Eventually, Ms. Williams was put in isolation where she was removed from contact with people, which Ms. Williams hated. This was her first child and she was very afraid since no medical staff was around. Eventually, to keep her from complaining, Ms. Williams was given Benadryl.

When Ms. Williams was finally returned to the cell, her water broke. She was told that she was hallucinating, that her water hadn't broken. Then the nurse told her that she shouldn't worry, she wouldn't have a baby until a month later. Then they proceeded to put Ms. Williams back into isolation, even though she was frantic not to go where there was no contact with people. Ms. Williams was alarmed about the baby coming early, especially since the nurse had expressed great disdain for even performing a sonogram to determine the baby's condition.

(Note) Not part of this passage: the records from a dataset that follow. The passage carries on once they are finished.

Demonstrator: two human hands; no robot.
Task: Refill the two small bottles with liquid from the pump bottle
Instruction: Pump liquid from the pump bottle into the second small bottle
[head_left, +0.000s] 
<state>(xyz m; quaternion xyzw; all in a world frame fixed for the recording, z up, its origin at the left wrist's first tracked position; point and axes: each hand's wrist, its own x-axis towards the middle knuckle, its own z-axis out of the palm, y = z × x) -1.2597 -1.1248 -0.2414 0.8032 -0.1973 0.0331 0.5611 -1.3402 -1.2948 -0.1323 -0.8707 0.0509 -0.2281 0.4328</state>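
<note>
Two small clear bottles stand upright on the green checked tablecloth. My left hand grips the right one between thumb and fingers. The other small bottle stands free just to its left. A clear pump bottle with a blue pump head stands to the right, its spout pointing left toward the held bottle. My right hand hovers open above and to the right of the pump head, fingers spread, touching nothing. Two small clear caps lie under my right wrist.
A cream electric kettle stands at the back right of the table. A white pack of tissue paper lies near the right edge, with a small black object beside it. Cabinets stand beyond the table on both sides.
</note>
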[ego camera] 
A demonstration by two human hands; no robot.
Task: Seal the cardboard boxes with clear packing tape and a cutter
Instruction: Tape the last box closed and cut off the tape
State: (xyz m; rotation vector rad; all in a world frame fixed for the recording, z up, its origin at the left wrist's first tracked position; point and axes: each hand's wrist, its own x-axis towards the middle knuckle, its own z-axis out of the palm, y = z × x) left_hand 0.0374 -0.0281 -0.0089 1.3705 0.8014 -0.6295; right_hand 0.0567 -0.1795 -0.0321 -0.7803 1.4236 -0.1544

When Ms. Williams became agitated about going into isolation, the sergeant told her that she was going into isolation "the easy way or the hard way," and the hard way was being shocked with a taser gun. A female guard was so alarmed that she grabbed Ms. Williams' stuff and coaxed her to the isolation room.

Sure enough, Ms. Williams proceeded to go into labor without anyone present and the baby was coming out breach! Worse still, the baby was arriving while Ms. Williams was on the toilet; so to get help Ms. Williams had to crawl approximately 60 feet to reach a button on the wall. After three attempts to call and saying that she was in labor, a female guard arrived. The baby was hanging with its feet first down around Ms. Williams' knees.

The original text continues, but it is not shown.